The liberal says that we must have compassion for these people and feed them, house them and give them medical care. Even more, we should set up institutions dedicated to helping them, and systems of welfare to subsidize them if they are unable or unwilling to work. This method appeals to our emotions: we see ourselves starving on the street, because humans project themselves into every other living being they see, and we become afraid. We ally our fears for ourselves with policy regarding the starving.
A conservative will ask what the cause->effect relationship is, and tend to shy away from broad categorical declarations in favor of looking at individual cases.

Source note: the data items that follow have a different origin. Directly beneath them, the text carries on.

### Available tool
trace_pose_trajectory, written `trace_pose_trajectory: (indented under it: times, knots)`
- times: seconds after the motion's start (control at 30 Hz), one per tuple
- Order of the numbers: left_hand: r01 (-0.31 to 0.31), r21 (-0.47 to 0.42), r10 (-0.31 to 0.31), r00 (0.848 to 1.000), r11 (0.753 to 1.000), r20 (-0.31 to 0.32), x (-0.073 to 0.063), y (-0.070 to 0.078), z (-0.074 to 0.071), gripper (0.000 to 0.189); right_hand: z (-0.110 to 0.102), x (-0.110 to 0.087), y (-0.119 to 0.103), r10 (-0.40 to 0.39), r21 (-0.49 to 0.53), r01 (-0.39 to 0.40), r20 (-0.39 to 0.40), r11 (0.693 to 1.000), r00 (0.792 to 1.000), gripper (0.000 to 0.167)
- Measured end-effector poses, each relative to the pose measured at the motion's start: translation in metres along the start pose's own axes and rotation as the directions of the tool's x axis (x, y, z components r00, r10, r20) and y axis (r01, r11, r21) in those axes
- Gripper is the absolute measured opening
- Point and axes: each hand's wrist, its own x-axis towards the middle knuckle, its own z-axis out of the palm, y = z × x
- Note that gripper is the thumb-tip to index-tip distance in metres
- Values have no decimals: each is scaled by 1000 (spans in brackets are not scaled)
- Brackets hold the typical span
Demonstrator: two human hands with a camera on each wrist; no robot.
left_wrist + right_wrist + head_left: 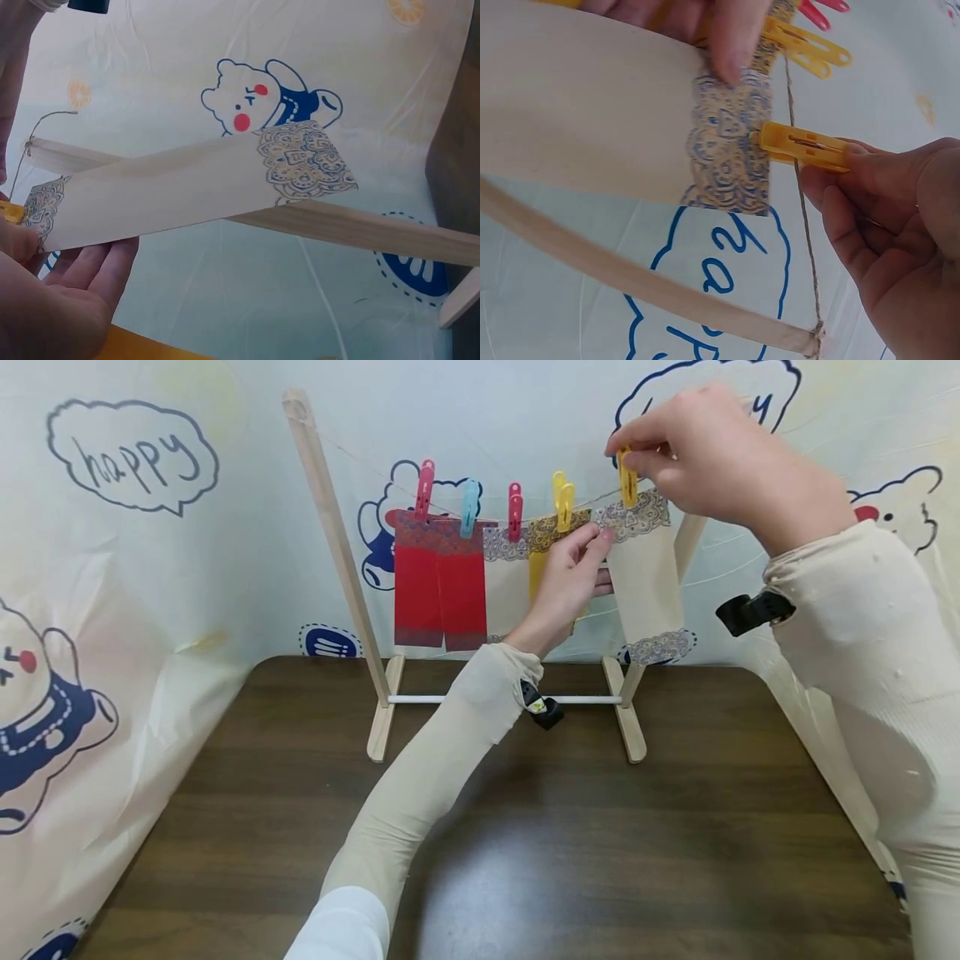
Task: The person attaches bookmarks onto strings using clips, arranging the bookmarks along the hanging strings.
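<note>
My left hand (567, 578) pinches the upper left corner of a cream card with lace-patterned ends (647, 581), its other fingers behind the card. Between right thumb and forefinger, my right hand (708, 456) pinches a yellow clothespin (627, 477). In the right wrist view that clothespin (802, 145) straddles the twine (804, 217), its tip at the card's patterned top edge. The card's full length, with its second patterned end (307, 161), shows in the left wrist view.
Left along the line hang red cards (438, 581), another cream card (506, 581) and a partly hidden yellow card, with pink, blue and yellow clothespins. A wooden stand (330, 535) with a white crossbar (416, 699) holds the line on a dark wooden table (637, 852).
</note>
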Motion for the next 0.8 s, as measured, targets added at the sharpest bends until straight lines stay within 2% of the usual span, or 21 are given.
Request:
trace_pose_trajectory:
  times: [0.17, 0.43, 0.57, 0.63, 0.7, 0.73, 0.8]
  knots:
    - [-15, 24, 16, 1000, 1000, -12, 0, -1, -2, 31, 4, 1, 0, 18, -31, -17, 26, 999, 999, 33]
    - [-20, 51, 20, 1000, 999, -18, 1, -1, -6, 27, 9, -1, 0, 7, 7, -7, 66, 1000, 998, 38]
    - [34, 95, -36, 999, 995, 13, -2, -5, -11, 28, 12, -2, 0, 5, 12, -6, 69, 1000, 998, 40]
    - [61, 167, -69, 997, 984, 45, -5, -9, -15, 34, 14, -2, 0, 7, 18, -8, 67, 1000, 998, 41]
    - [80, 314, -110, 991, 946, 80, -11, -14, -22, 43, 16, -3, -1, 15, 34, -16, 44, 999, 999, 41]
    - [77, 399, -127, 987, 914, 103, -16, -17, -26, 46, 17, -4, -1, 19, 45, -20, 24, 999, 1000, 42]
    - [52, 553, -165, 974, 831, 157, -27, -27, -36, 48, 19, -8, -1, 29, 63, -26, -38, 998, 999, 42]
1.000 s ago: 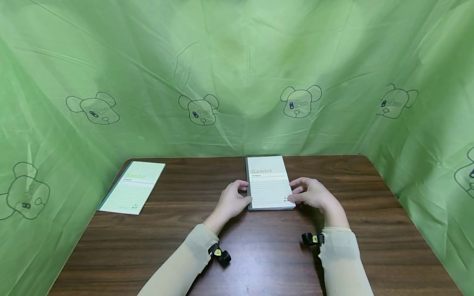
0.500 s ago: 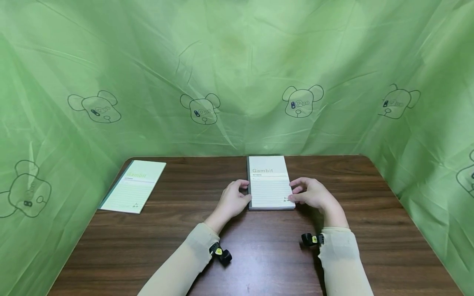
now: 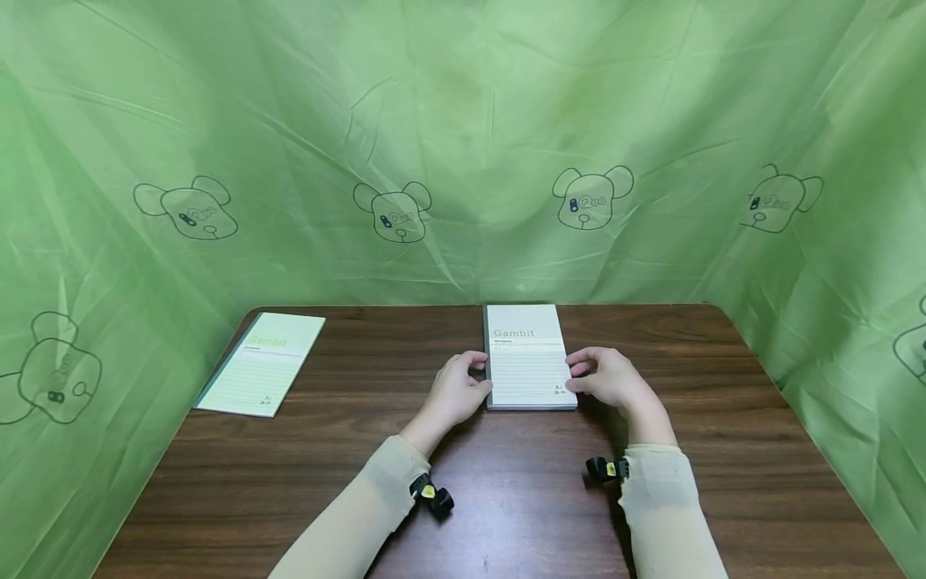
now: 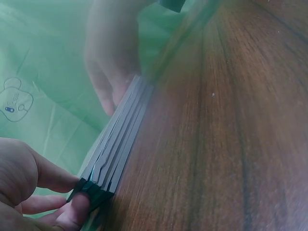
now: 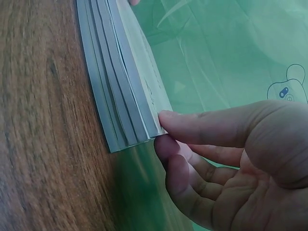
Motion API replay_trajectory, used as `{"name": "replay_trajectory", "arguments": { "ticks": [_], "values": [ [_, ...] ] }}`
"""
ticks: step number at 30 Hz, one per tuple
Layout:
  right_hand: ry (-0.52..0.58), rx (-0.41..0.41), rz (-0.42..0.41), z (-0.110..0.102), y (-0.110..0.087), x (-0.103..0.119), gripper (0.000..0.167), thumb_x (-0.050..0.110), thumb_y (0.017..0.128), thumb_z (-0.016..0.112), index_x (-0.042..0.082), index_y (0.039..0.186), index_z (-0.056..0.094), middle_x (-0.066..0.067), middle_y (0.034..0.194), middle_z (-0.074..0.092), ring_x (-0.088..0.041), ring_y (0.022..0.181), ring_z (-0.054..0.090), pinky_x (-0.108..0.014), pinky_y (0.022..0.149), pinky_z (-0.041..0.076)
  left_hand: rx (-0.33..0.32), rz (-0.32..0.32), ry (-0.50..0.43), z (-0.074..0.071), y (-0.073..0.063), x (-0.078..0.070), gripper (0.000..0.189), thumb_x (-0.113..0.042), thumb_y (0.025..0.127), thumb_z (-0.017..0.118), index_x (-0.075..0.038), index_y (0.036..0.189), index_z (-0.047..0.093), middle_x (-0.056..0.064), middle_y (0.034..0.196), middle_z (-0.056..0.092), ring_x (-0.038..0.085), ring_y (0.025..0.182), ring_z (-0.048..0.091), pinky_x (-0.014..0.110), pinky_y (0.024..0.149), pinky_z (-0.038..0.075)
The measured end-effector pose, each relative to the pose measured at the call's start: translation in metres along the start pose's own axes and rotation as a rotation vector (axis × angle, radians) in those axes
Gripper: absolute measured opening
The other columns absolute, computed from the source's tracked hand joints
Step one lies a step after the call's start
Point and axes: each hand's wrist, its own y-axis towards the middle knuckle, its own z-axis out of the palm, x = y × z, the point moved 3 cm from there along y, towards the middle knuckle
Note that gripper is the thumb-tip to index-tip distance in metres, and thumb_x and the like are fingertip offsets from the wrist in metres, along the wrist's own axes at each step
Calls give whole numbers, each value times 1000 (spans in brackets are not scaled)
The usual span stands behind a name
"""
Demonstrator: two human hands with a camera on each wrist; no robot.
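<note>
A stack of several notebooks (image 3: 528, 362) lies on the table, its top cover white and printed "Gambit", with a dark spine at left. My left hand (image 3: 456, 390) touches the spine side with thumb and relaxed fingers; the left wrist view shows its fingertips (image 4: 77, 208) against the bound edge. My right hand (image 3: 611, 378) is at the opposite edge. In the right wrist view, its thumb lies on the top cover's near corner and the fingers bend below it, pinching the top notebook (image 5: 144, 72). The page edges are slightly uneven.
Another "Gambit" notebook (image 3: 264, 362) lies slanted by the left edge of the brown wooden table (image 3: 506, 515). A green curtain (image 3: 463, 121) with bear-head drawings hangs around the back and sides.
The stack and both hands stay nearly in place. My right hand shifts very slightly at the notebooks' edge. The head view moves a little.
</note>
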Motion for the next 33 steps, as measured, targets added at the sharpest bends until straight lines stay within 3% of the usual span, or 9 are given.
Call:
{"name": "replay_trajectory", "arguments": {
  "ticks": [4, 11, 17, 25, 33],
  "values": [
    [6, 2, 6, 0, -1, 1, 45, 3, 90, 85, -4, 132, 69, -20, 114, 73, -18, 83, 70, -32, 74, 56, 5, 3, -5, 0, 0, 0, 45, -8, 94, 78, -1, 137, 69, 14, 125, 70, 20, 92, 73, 39, 87, 60],
    [-39, -8, 4, 0, -1, 2, 44, 9, 92, 86, -2, 132, 70, -20, 119, 74, -30, 107, 67, -34, 82, 52, 20, 3, -8, -3, 0, -2, 47, -7, 93, 78, -1, 139, 69, 15, 124, 74, 19, 91, 74, 37, 84, 61],
    [-67, -44, 6, 1, 0, 8, 44, 16, 95, 83, 1, 134, 71, -17, 124, 74, -32, 117, 64, -37, 89, 50, 38, -8, -16, -3, 1, -1, 50, -10, 92, 80, -1, 140, 69, 14, 125, 74, 18, 91, 73, 37, 85, 60],
    [-51, -82, -59, 4, -2, 24, 41, 19, 98, 81, 3, 135, 71, -13, 122, 74, -26, 103, 68, -35, 84, 52, 76, -16, -32, -6, 4, 2, 50, -16, 92, 81, -3, 138, 70, 11, 122, 76, 14, 89, 74, 34, 81, 60],
    [-8, -85, -109, 18, 0, 37, 39, 23, 100, 79, 2, 132, 72, -13, 118, 76, -24, 93, 71, -33, 76, 55, 102, -12, -61, -21, 6, 4, 40, -19, 94, 80, -5, 132, 73, 9, 119, 77, 11, 76, 70, 32, 66, 58]
  ]
}}
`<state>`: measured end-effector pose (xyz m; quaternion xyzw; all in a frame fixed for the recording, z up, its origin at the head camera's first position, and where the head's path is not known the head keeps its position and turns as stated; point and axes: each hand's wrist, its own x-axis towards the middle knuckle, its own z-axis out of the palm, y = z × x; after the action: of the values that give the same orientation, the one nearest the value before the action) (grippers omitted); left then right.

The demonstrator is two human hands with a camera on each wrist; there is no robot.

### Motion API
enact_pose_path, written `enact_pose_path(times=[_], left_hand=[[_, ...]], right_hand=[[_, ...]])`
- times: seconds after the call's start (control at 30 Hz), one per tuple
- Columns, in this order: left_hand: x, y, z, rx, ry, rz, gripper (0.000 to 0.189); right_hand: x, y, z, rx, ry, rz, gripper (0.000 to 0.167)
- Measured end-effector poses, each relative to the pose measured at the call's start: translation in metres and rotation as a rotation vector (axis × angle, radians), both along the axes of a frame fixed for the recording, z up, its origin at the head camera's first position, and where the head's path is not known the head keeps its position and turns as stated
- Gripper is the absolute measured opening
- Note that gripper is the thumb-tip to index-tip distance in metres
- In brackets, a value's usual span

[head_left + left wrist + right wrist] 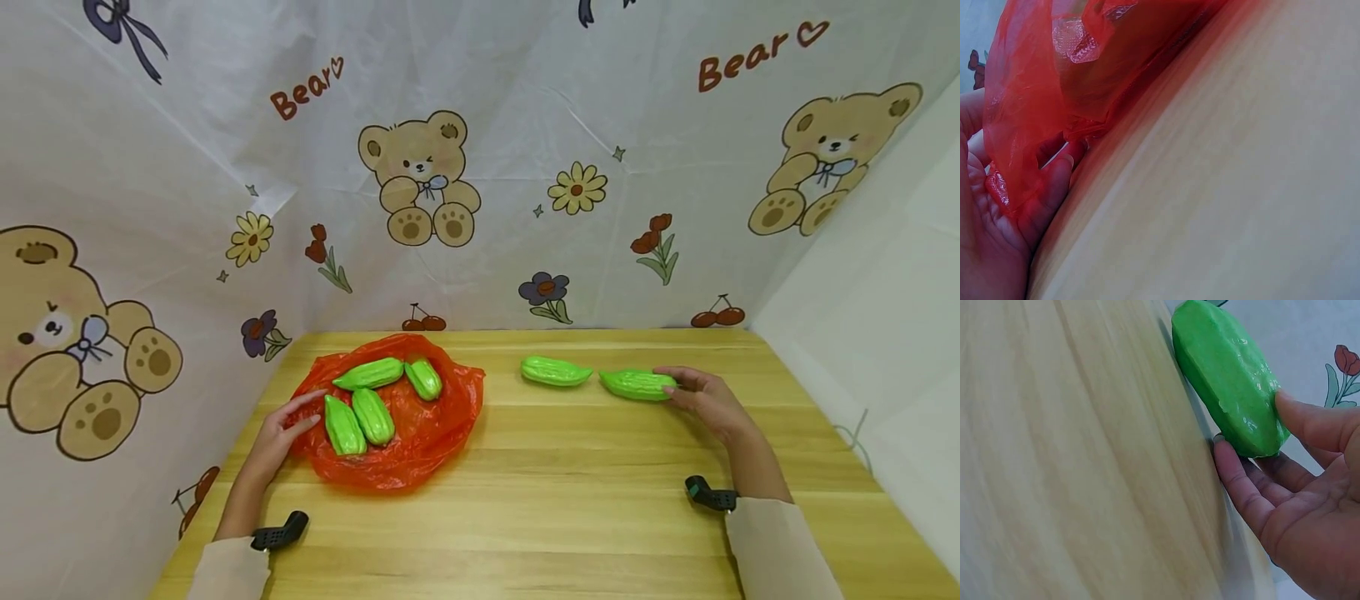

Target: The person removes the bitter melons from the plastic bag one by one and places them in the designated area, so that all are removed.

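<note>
Out to the right, my right hand (708, 402) holds a bright green bitter melon (637, 384) by its blunt end. In the right wrist view the thumb presses one side of this bitter melon (1232, 381) while fingers reach under it. Another bitter melon (556, 372) lies on the table just left of it. Several more, one being this upper bitter melon (369, 373), lie in an open red plastic bag (420, 433). My left hand (273, 437) holds the bag's left edge loosely; red film (1025, 94) drapes over its fingers and partly hides them.
The light wooden table (555, 500) meets a white cloth backdrop (502, 100) printed with bears and flowers. A white wall panel (877, 275) stands at the right. Each wrist wears a black camera mount, such as the left mount (281, 532).
</note>
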<state>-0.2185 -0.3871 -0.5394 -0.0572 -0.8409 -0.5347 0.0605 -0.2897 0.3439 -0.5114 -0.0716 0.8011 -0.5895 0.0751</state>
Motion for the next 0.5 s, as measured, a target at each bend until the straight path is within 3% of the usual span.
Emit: enact_pose_path(times=[0.5], left_hand=[[0.0002, 0.0022, 0.0033, 0.018, 0.001, -0.006, 0.046]], right_hand=[[0.0018, -0.0003, 0.0008, -0.023, -0.015, -0.016, 0.055]])
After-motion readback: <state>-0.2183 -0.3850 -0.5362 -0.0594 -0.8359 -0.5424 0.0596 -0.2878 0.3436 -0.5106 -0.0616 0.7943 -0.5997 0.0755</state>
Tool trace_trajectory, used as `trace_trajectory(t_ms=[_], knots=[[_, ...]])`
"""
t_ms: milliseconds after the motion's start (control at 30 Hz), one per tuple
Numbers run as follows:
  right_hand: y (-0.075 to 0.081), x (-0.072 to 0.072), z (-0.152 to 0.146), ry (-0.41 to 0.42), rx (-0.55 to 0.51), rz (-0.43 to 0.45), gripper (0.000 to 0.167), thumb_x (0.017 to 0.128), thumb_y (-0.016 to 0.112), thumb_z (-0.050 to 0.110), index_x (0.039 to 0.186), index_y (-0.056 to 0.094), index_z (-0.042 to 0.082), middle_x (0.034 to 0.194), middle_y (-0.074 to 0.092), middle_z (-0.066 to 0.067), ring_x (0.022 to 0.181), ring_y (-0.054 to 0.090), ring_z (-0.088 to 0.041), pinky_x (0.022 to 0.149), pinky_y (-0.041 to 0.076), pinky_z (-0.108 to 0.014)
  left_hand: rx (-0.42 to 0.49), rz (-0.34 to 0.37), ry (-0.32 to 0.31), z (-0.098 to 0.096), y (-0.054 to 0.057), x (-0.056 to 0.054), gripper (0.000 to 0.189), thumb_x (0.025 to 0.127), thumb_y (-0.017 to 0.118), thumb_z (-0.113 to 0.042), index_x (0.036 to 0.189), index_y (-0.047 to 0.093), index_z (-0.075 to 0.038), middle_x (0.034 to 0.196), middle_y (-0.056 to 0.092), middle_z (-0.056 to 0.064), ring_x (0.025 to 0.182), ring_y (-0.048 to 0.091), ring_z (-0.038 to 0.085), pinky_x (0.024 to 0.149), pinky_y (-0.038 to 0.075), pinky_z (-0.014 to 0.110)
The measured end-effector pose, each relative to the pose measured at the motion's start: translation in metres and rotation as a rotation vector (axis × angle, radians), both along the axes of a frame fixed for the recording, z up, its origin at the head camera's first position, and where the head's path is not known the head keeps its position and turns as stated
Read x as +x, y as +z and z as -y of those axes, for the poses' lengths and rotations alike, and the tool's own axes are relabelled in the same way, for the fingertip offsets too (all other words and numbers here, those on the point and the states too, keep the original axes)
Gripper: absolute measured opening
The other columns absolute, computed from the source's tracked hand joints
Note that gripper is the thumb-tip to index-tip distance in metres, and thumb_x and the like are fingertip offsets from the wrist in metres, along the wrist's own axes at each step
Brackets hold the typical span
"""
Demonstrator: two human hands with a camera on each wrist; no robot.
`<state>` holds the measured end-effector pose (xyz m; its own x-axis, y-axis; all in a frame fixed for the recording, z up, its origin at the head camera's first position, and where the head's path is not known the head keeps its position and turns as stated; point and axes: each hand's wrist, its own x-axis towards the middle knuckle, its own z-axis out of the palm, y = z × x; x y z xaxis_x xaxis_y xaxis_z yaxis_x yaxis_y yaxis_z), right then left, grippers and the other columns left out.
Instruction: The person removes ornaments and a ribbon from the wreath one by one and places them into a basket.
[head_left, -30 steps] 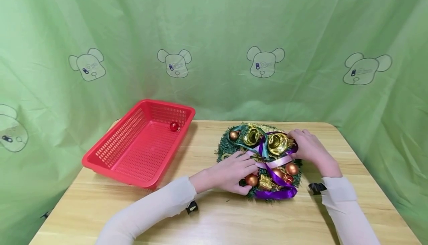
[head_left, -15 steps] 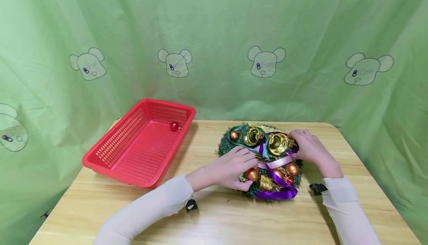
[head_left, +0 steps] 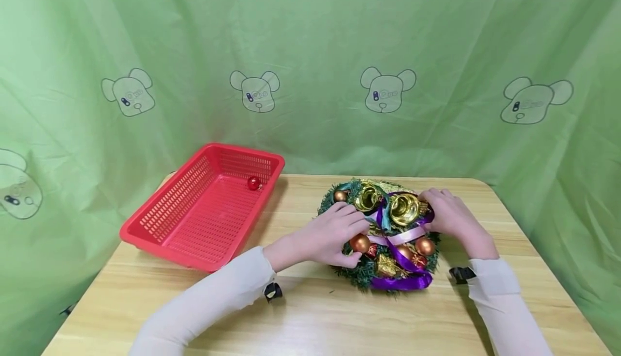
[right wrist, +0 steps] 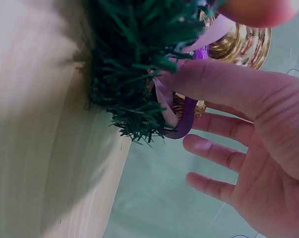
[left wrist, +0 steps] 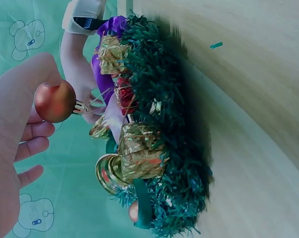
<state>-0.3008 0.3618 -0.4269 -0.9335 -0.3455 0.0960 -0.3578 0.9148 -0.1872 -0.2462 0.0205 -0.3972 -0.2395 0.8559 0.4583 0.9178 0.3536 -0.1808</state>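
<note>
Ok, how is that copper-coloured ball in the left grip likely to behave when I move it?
The copper-coloured ball looks smooth and round, so it may slip in the left grip or roll if set down. Fine string runs from its cap toward the wreath, so it could snag when pulled.
</note>
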Motion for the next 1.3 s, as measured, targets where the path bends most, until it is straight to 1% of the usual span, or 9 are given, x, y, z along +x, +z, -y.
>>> trace_trajectory(t_ms=[167,333,500,600,767,933,1067,1133,1300], knots=[[0.0,0.0,0.0,-0.004,0.001,0.008,0.075,0.064,0.092,0.013,0.129,0.059,-0.004,0.128,0.061,-0.028,0.116,0.052,-0.05,0.096,0.039,-0.072,0.011,-0.01,0.004,0.002,0.005,-0.002,0.038,0.081,0.07,-0.041,0.108,0.063,-0.016,0.106,0.065,-0.005,0.099,0.055,0.014,0.095,0.043,0.032],[0.0,0.001,0.0,-0.004,-0.004,0.006,0.075,0.064,0.092,0.013,0.128,0.059,-0.004,0.128,0.061,-0.028,0.116,0.052,-0.05,0.097,0.039,-0.072,0.023,-0.023,0.01,0.004,0.008,-0.004,0.038,0.08,0.071,-0.04,0.108,0.063,-0.016,0.104,0.064,-0.005,0.099,0.056,0.015,0.096,0.043,0.033],[-0.001,0.0,-0.001,-0.002,-0.001,0.001,0.075,0.063,0.092,0.014,0.129,0.059,-0.004,0.128,0.062,-0.028,0.116,0.052,-0.05,0.097,0.039,-0.072,0.018,0.003,0.014,0.007,0.011,-0.008,0.035,0.079,0.07,-0.038,0.105,0.062,-0.016,0.106,0.065,-0.003,0.103,0.058,0.017,0.099,0.043,0.034],[-0.001,0.001,-0.001,-0.002,-0.002,0.001,0.075,0.063,0.092,0.014,0.129,0.059,-0.004,0.128,0.061,-0.028,0.117,0.052,-0.05,0.097,0.039,-0.073,0.012,0.021,0.02,0.009,0.012,-0.01,0.033,0.079,0.07,-0.036,0.103,0.061,-0.016,0.104,0.065,-0.003,0.102,0.057,0.017,0.099,0.043,0.034],[0.0,0.002,-0.001,-0.004,-0.004,0.003,0.075,0.064,0.092,0.013,0.129,0.059,-0.004,0.129,0.061,-0.028,0.117,0.052,-0.051,0.098,0.038,-0.073,0.019,0.02,0.044,0.014,0.015,-0.014,0.033,0.077,0.071,-0.035,0.102,0.06,-0.016,0.101,0.064,-0.003,0.098,0.055,0.016,0.094,0.044,0.035],[0.001,0.003,-0.001,-0.004,-0.004,0.001,0.075,0.063,0.092,0.013,0.129,0.059,-0.004,0.129,0.061,-0.028,0.117,0.052,-0.051,0.098,0.038,-0.073,0.027,0.02,0.061,0.02,0.018,-0.02,0.034,0.076,0.071,-0.035,0.101,0.059,-0.015,0.1,0.063,-0.002,0.097,0.055,0.016,0.096,0.046,0.036],[0.001,0.003,-0.001,-0.007,-0.003,0.005,0.076,0.064,0.092,0.014,0.129,0.058,-0.004,0.13,0.06,-0.028,0.118,0.052,-0.051,0.098,0.038,-0.073,0.038,0.033,0.072,0.027,0.025,-0.025,0.033,0.076,0.072,-0.032,0.1,0.058,-0.015,0.098,0.063,-0.001,0.096,0.055,0.017,0.098,0.046,0.039],[0.0,0.002,-0.001,-0.006,-0.003,0.006,0.076,0.064,0.092,0.014,0.13,0.058,-0.004,0.13,0.06,-0.028,0.118,0.052,-0.051,0.098,0.038,-0.073,0.05,0.035,0.084,0.032,0.029,-0.028,0.033,0.076,0.073,-0.03,0.101,0.059,-0.014,0.1,0.064,0.0,0.098,0.057,0.018,0.1,0.046,0.041],[0.0,0.001,-0.001,-0.005,-0.002,0.001,0.076,0.064,0.092,0.016,0.129,0.059,-0.004,0.129,0.061,-0.028,0.117,0.052,-0.05,0.098,0.039,-0.073,0.084,0.01,0.135,0.047,0.042,-0.038,0.034,0.076,0.074,-0.029,0.103,0.062,-0.012,0.102,0.066,0.001,0.101,0.058,0.019,0.101,0.045,0.043]])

If a person is starving because of a single sudden incident that was not of their own doing, we tend to think that local charities should address this, and conservatives — who give more than liberals on average — have no problem opening their wallets and donating their time to help.
Conservatives oppose the direction solution of finding everyone who can claim to be starving and giving them food and care. This is not from fear of cheaters so much as it arises from the knowledge that, without finding the actual cause, we are setting up a feedback loop that rewards poverty. Be starving, get money. This encourages society toward a role where survival and happiness are not duties of the individual, but a duty of society which it can never fill. Human misery is infinite; when this task is passed on to society, it will extinguish itself trying to meet an infinite need.
Further, society can never really address that need, because a chronically starving human is that way because of some underlying cause: depression, insanity, incapacity, or some other dysfunction. At least until society becomes so dysfunctional that being homeless is preferable to a “normal” life. A conservative would aim to address that root problem rather than its symptoms. Liberal compassionate care reminds me of palliative care for terminal patients: keep them comfortable, drug them with television and alcohol, and wait for the inevitable end.
In my mind, the greatest question would arise from this one: is society fair? That is, does it give good things to good people and bad things to bad people? This is both Darwinian and compatible with religious morality, which hold that the good should be something we all aim toward and the bad sent away. Society needs to establish a feedback loop where good receives good or it has created a negative influence which rewards badness and thus, will get much more of that instead of good. Liberal compassion tends to, by being a projection of the emotion of the liberal and not a reflection of the situation out there in the world, increase badness.